Au cours du 20e siècle, avec la démocratisation accrue de la vie politique (généralisation du suffrage universel et évolution de la composition des assemblées parlementaires), la justification de la présence d’une seconde chambre, simplement plus conservatrice ou franchement aristocratique, a progressivement disparu. Dans le même temps, les spécificités qui présidaient à la composition des chambres hautes se sont peu à peu estompées. En outre, les pouvoirs de celles-ci ont souvent été réduits, allant dans certains pays jusqu’à aboutir à un rôle essentiellement symbolique voire à l’instauration du monocaméralisme.

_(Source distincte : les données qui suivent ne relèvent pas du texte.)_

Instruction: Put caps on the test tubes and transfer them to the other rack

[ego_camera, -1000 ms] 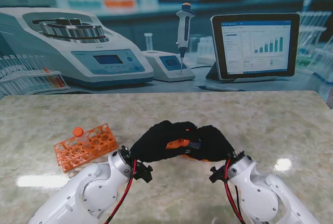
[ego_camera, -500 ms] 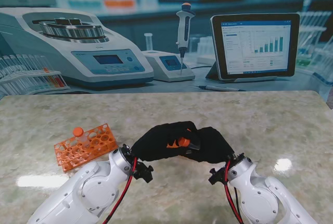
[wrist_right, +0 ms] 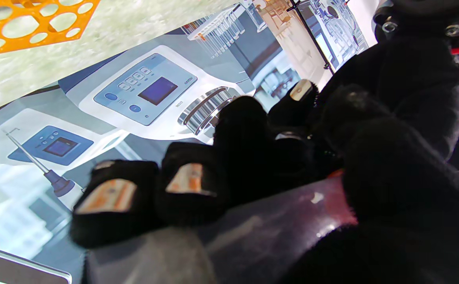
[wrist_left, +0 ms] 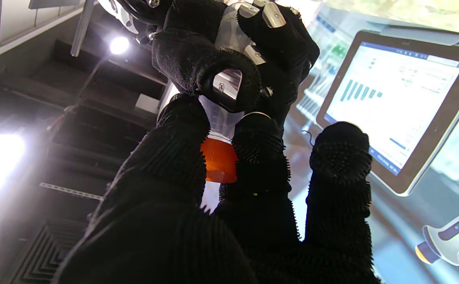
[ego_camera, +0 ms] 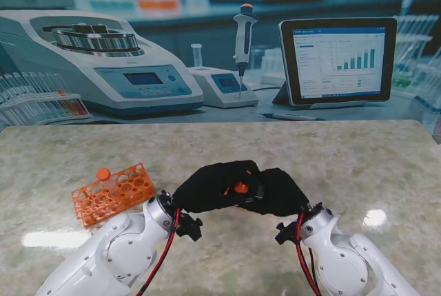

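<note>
One orange rack (ego_camera: 112, 193); one capped tube (ego_camera: 103, 174) in it.

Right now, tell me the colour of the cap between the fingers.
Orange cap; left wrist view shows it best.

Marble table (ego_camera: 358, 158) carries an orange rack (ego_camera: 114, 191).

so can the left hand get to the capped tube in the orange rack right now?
Probably not yet: the left hand is shut on the orange cap of the tube the right hand holds. The path to the rack looks clear otherwise.
</note>
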### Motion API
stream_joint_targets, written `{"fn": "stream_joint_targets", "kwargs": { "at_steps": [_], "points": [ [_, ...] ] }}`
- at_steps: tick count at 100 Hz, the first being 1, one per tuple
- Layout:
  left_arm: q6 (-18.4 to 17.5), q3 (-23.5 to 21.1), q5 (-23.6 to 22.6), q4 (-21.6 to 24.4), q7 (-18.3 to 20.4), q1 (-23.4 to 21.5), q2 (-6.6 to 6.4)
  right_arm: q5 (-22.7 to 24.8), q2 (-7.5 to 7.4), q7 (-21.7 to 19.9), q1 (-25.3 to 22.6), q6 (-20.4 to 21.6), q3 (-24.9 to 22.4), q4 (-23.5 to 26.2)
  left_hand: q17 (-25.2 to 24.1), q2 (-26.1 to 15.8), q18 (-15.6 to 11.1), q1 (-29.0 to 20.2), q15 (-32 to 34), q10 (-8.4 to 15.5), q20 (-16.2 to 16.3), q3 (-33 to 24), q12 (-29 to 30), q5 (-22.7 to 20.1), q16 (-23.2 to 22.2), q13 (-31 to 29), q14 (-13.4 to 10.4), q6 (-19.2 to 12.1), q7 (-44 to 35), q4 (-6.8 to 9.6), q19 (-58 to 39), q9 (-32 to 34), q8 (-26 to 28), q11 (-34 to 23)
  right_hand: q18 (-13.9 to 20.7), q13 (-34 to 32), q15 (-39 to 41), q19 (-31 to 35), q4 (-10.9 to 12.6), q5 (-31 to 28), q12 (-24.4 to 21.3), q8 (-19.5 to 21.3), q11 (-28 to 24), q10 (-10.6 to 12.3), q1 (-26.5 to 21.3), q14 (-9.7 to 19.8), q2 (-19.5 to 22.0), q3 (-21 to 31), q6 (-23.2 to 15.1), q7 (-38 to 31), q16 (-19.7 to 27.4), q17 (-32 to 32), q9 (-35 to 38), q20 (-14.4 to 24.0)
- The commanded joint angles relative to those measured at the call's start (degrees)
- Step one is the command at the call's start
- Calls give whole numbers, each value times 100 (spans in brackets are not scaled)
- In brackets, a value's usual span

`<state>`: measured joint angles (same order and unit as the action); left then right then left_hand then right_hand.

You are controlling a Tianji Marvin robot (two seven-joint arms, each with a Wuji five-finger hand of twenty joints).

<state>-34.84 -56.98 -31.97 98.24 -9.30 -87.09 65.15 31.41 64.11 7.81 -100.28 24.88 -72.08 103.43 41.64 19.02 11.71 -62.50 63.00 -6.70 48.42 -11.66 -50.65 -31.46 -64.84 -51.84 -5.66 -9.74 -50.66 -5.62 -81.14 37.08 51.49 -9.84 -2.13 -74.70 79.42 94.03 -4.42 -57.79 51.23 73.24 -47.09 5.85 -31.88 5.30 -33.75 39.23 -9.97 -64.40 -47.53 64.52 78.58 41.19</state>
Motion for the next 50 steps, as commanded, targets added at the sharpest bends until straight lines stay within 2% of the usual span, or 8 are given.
{"fn": "stream_joint_targets", "kwargs": {
  "at_steps": [1,10,23,37,43,50],
  "points": [
    [11,-34,6,12,31,-2,-8,-16,21,-22,-35,32,51,44,97,-1366,-67,-1147,300,675,88,-1780,-636,-262,14,-104,-298,116,-1574,385,-404,1379,656,-2969,-54,-95,62,693,-167,46,-60,-86,84,-181,122,18,144,-79,-427,47,-51,169,-58,195],
    [5,-33,34,41,77,6,-15,-19,22,-21,-29,29,60,34,97,-1378,-40,-1146,577,679,149,-1840,-761,-236,44,-54,-383,26,-1831,381,-427,1362,938,-3155,-123,-93,-90,565,-201,92,-114,-196,192,-255,134,-53,164,-126,-401,160,17,144,-116,144],
    [14,-31,80,85,128,26,-21,-32,21,-29,-23,18,62,31,171,-1372,-56,-1146,634,698,134,-1864,-779,-279,175,-54,-453,-50,-1942,382,-385,1357,1099,-3197,-214,-86,-297,391,-231,133,-197,-339,350,-315,122,-131,182,-182,-381,301,104,103,-164,76],
    [12,-44,166,123,127,30,-8,-46,22,-36,-20,2,60,22,165,-1312,99,-1147,587,673,73,-1941,-749,-490,267,-1,-274,-28,-2007,347,-109,1381,1217,-3169,-389,-82,-686,44,-276,225,-321,-534,588,-412,53,-260,172,-256,-377,477,256,24,-268,-49],
    [17,-59,186,146,147,32,-11,-36,23,-30,-18,-16,66,15,-10,-1342,144,-1146,741,640,227,-1937,-804,-506,115,121,-183,-5,-1986,314,-104,1347,1255,-3200,-460,-76,-926,-158,-309,295,-390,-619,717,-419,-86,-295,112,-287,-397,542,343,-25,-343,-114],
    [22,-80,157,170,152,42,-16,-10,23,-14,-8,-31,72,2,-92,-1379,109,-1147,849,638,488,-1935,-908,-490,-38,191,-198,-6,-1957,295,-122,1326,1271,-3220,-478,-71,-1079,-291,-337,383,-436,-683,807,-450,-127,-299,87,-320,-415,606,392,-65,-421,-151]
  ]
}}
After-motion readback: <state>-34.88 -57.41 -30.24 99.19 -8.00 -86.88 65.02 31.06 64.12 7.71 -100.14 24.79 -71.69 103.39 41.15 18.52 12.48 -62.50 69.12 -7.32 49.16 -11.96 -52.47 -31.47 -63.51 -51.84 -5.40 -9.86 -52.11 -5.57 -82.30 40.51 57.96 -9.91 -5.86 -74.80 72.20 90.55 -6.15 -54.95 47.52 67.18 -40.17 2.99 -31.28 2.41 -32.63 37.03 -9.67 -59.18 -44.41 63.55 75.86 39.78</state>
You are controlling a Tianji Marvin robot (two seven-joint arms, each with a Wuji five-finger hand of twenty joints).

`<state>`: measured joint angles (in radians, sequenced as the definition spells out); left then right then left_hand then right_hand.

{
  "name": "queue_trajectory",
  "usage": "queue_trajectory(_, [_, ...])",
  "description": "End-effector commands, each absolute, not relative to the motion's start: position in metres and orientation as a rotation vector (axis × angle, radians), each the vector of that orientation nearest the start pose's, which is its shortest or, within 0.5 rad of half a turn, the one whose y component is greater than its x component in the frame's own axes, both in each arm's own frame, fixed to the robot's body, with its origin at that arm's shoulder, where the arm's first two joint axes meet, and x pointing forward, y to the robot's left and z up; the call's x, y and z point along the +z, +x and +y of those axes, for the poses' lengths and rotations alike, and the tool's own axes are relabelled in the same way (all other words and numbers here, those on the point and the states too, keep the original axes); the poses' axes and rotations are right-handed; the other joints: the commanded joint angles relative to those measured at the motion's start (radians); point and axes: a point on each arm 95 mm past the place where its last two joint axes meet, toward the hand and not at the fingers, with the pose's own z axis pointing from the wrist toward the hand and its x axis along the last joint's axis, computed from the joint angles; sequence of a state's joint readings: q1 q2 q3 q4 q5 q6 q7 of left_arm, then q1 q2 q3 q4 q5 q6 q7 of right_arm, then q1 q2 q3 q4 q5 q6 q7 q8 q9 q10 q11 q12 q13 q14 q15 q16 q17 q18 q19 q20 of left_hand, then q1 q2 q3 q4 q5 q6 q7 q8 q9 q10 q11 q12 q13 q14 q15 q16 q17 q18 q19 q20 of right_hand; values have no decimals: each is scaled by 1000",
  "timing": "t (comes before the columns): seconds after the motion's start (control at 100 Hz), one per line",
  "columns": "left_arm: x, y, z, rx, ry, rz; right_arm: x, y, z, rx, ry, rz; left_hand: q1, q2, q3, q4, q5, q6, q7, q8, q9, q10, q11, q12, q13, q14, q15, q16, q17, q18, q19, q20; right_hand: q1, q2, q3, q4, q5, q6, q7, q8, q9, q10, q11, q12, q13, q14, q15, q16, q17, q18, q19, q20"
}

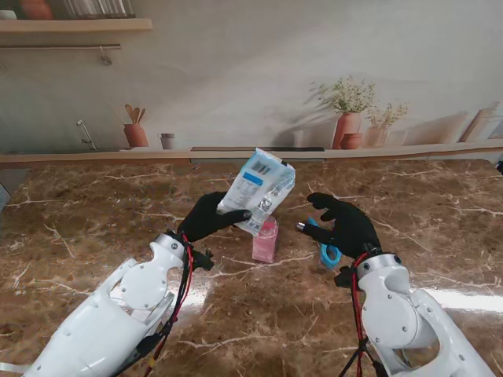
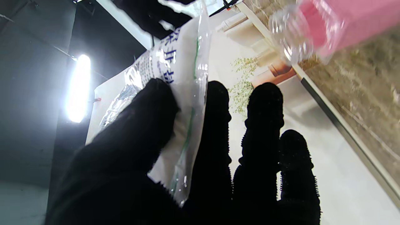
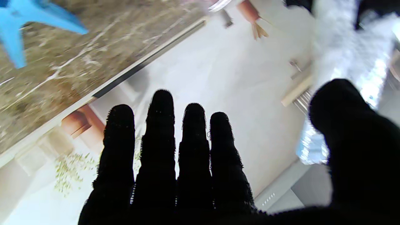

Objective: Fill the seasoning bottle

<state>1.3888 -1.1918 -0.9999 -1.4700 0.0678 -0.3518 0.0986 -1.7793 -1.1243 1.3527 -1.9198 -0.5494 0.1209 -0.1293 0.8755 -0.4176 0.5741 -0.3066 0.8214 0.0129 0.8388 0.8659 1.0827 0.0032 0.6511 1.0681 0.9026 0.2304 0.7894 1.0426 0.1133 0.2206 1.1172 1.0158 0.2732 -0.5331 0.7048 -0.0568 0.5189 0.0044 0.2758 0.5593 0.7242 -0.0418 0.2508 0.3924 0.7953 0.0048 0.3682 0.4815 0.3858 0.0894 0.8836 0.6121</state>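
A pink seasoning bottle (image 1: pixel 266 240) stands upright near the middle of the marble table (image 1: pixel 94 212). My left hand (image 1: pixel 208 217) holds a clear and blue refill bag (image 1: pixel 257 188) tilted over the bottle, its lower corner at the bottle's top. In the left wrist view the thumb and fingers pinch the bag (image 2: pixel 184 103), and the bottle (image 2: pixel 328 25) shows at the edge. My right hand (image 1: pixel 343 225) hovers just right of the bottle, fingers spread and holding nothing. Under it lie blue scissors (image 1: pixel 328 250), also seen in the right wrist view as blue scissors (image 3: pixel 28 22).
A low ledge (image 1: pixel 94 157) runs along the table's far edge. Behind it stands a printed kitchen backdrop (image 1: pixel 236 71) with pots and plants.
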Motion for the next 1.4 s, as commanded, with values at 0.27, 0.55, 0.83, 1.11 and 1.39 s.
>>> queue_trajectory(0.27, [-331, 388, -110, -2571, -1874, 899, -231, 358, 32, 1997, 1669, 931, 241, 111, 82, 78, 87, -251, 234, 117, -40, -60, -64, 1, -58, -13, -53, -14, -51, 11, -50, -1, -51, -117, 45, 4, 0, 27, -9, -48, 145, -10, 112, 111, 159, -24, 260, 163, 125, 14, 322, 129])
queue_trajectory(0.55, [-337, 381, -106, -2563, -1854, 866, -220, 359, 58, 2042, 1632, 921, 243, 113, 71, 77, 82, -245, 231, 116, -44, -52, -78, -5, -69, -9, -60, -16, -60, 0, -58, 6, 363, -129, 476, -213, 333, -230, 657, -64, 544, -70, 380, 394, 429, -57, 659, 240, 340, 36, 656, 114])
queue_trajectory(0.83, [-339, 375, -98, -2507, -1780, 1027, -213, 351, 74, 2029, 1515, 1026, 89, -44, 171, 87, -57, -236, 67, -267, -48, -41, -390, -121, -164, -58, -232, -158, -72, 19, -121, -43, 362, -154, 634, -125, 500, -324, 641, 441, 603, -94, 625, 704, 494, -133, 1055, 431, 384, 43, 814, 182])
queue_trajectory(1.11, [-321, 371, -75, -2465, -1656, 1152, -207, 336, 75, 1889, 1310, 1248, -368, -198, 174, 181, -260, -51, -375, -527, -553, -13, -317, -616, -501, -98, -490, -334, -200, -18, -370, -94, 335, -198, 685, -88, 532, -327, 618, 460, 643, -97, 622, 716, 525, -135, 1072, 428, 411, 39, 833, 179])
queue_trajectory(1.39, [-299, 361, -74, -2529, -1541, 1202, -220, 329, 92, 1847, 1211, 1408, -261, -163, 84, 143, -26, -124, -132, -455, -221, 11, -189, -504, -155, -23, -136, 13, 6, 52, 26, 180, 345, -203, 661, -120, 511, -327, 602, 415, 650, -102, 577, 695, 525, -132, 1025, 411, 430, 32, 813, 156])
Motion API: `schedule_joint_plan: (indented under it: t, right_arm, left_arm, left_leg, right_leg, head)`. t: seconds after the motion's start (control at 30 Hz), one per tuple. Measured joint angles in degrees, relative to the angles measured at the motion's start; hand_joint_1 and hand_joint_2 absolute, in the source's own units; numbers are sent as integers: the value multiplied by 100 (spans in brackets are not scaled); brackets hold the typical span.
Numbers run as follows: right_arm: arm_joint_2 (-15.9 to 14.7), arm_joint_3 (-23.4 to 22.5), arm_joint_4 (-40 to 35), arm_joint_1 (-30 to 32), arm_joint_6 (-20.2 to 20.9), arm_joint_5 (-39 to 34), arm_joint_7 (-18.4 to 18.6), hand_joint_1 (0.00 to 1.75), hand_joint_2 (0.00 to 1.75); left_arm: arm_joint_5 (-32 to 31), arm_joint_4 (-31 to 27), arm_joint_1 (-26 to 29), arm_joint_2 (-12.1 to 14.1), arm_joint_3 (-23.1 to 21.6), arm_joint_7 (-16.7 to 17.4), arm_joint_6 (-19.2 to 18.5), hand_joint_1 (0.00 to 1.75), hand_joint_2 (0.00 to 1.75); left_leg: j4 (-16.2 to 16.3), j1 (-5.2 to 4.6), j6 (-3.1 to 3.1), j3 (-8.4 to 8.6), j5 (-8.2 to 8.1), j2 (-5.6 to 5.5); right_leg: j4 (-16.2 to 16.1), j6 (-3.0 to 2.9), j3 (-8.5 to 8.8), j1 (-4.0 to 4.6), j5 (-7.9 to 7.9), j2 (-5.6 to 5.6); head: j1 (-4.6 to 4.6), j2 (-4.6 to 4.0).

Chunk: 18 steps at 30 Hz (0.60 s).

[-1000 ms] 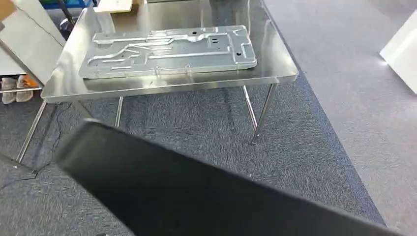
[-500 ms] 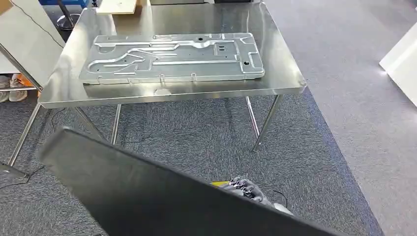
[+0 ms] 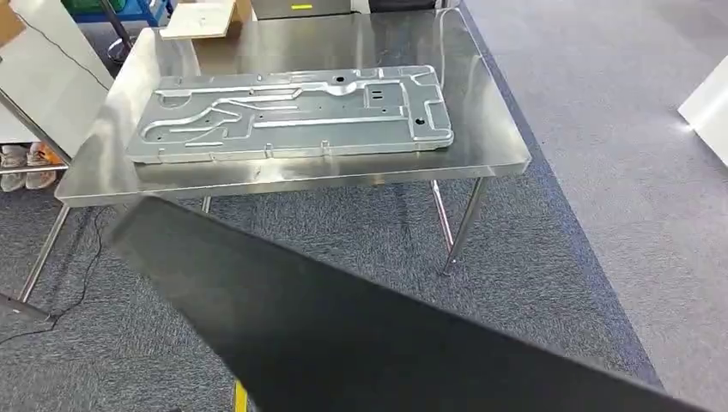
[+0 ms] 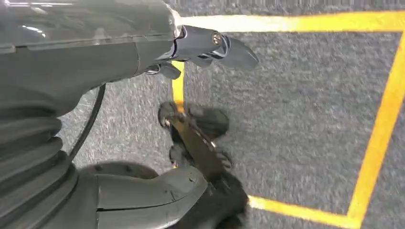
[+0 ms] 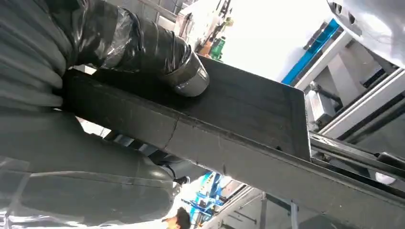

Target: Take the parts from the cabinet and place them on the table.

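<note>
Right hand (image 5: 95,81) clamped on a long flat black panel (image 5: 229,124), thick grey thumb (image 5: 143,45) pressed on its broad face, the rest of the hand wrapped under the edge. Same black panel (image 3: 360,335) carried low across the head view, slanting from mid-left down to the lower right corner, in front of the table and not touching it. Beyond the panel in the right wrist view, bright light and pale metal framing with a blue rail (image 5: 315,50).

Left hand (image 4: 210,45) hanging free above the floor, holding nothing, fingers stretched loosely out from the grey ribbed cover; whether fully spread, hard to tell. Below it, grey carpet (image 4: 296,119) crossed by yellow tape lines (image 4: 382,129).

Ahead, a shiny stainless steel table (image 3: 489,129) on thin metal legs, standing on the grey carpet. On the tabletop, a large pressed grey metal plate with ridges and holes (image 3: 292,112), lying flat, lengthwise across the table, near the front edge. At the far left corner of the table, a flat pale cardboard piece (image 3: 202,17). Left of the table, a tilted white board (image 3: 51,60) and a pair of shoes (image 3: 26,163) on the floor. At the right edge, another white panel (image 3: 708,107) on lighter grey flooring.
</note>
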Motion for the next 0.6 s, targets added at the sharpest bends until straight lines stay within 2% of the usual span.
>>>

Pour les pays qui ont poursuivi dans la voie du bicaméralisme, la justification de ce maintien est essentiellement à chercher dans la théorie des « checks and balances » : la répartition large des pouvoirs serait en elle-même un dispositif favorable à la démocratie. Dans divers pays, la chambre haute a en outre conservé un rôle de représentation des collectivités territoriales. C’est essentiellement dans les États fédéraux (ainsi que dans les États régionaux) qu’une telle situation se rencontre, en vertu du principe de participation.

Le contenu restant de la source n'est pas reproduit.